• [Work instruction]
Give again the lines of the data from its first line through the line with "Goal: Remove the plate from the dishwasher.". Change nothing.

——

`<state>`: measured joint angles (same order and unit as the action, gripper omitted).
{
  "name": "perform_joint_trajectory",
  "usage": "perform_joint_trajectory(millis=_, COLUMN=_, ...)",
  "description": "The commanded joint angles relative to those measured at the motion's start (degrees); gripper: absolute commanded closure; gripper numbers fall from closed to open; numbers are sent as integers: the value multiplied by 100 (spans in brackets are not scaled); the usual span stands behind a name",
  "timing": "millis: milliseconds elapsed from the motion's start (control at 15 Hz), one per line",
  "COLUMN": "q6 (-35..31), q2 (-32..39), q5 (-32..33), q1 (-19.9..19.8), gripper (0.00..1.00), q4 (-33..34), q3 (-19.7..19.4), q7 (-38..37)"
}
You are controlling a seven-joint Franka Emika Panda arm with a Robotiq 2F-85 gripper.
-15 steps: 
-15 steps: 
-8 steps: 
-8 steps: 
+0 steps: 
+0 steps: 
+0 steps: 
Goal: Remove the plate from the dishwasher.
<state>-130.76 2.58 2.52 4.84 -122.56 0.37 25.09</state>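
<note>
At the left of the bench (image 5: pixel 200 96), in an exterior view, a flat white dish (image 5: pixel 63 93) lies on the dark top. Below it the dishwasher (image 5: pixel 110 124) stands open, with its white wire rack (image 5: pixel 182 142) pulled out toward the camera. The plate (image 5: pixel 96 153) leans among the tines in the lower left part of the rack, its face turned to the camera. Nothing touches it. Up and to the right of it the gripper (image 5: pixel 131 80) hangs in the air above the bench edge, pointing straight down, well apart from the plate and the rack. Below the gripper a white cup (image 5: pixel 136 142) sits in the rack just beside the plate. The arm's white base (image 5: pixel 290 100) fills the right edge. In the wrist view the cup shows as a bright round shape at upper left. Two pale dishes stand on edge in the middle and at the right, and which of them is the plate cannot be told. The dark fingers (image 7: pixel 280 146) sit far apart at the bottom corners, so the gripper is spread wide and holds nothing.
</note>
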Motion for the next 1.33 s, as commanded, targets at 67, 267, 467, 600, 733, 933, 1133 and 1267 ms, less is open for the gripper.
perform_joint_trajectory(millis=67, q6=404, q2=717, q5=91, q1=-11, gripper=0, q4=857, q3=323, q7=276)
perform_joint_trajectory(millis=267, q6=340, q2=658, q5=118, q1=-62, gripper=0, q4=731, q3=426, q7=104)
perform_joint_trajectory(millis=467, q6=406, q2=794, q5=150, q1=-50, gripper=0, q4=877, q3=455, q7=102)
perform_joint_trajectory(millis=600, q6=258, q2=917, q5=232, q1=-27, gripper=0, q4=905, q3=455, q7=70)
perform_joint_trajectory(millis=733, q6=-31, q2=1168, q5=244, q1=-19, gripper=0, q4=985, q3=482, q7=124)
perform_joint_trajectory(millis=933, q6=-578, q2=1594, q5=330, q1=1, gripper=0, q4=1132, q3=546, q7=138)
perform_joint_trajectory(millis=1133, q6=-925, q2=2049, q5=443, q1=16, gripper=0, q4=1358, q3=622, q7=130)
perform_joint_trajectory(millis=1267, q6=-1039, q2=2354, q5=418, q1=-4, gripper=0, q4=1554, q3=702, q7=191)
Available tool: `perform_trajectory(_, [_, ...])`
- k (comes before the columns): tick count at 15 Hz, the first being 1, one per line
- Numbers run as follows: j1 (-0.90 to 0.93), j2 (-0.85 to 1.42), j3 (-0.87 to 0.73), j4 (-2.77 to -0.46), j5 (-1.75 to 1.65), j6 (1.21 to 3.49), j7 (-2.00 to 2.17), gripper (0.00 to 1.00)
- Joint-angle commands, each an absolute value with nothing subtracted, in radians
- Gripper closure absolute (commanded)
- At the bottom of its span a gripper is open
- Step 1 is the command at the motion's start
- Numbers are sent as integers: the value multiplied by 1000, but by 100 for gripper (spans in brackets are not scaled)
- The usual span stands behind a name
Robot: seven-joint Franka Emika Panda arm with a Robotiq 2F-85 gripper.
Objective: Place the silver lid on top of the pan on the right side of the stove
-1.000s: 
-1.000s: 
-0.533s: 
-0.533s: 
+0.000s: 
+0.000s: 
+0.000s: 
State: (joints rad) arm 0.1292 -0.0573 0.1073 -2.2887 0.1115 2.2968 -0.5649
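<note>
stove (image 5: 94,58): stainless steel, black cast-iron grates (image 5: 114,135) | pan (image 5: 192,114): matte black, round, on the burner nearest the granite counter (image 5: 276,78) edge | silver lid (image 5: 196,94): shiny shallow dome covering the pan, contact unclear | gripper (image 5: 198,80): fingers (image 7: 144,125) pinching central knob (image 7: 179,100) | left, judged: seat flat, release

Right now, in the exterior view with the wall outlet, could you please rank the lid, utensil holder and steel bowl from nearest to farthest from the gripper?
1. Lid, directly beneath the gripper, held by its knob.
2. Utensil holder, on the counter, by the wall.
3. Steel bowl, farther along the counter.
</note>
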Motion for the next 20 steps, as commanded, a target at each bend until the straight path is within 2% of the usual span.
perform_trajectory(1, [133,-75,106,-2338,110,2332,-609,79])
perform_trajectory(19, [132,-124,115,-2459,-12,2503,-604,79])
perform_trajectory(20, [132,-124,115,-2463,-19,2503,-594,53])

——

• [Answer to this exercise]
`<state>`: measured joint angles (same order and unit as the action, gripper omitted).
{
  "name": "perform_joint_trajectory",
  "usage": "perform_joint_trajectory(millis=_, COLUMN=_, ...)",
  "description": "The commanded joint angles relative to those measured at the motion's start (degrees); gripper: absolute commanded closure; gripper numbers fall from closed to open; numbers are sent as integers: the value multiplied by 100 (spans in brackets are not scaled); the usual span stands behind a name",
  "timing": "millis: milliseconds elapsed from the motion's start (control at 15 Hz), one per line",
  "COLUMN": "q6 (-35..31), q2 (-32..39), q5 (-32..33), q1 (-19.9..19.8), gripper (0.00..1.00), q4 (-33..34), q3 (-19.7..19.4), q7 (-38..37)"
}
You are controlling a seven-joint Franka Emika Panda arm with a Robotiq 2F-85 gripper.
-15 steps: 
-15 steps: 
-8 steps: 
-8 steps: 
+0 steps: 
+0 steps: 
+0 steps: 
Goal: Remove the plate from the dishwasher.

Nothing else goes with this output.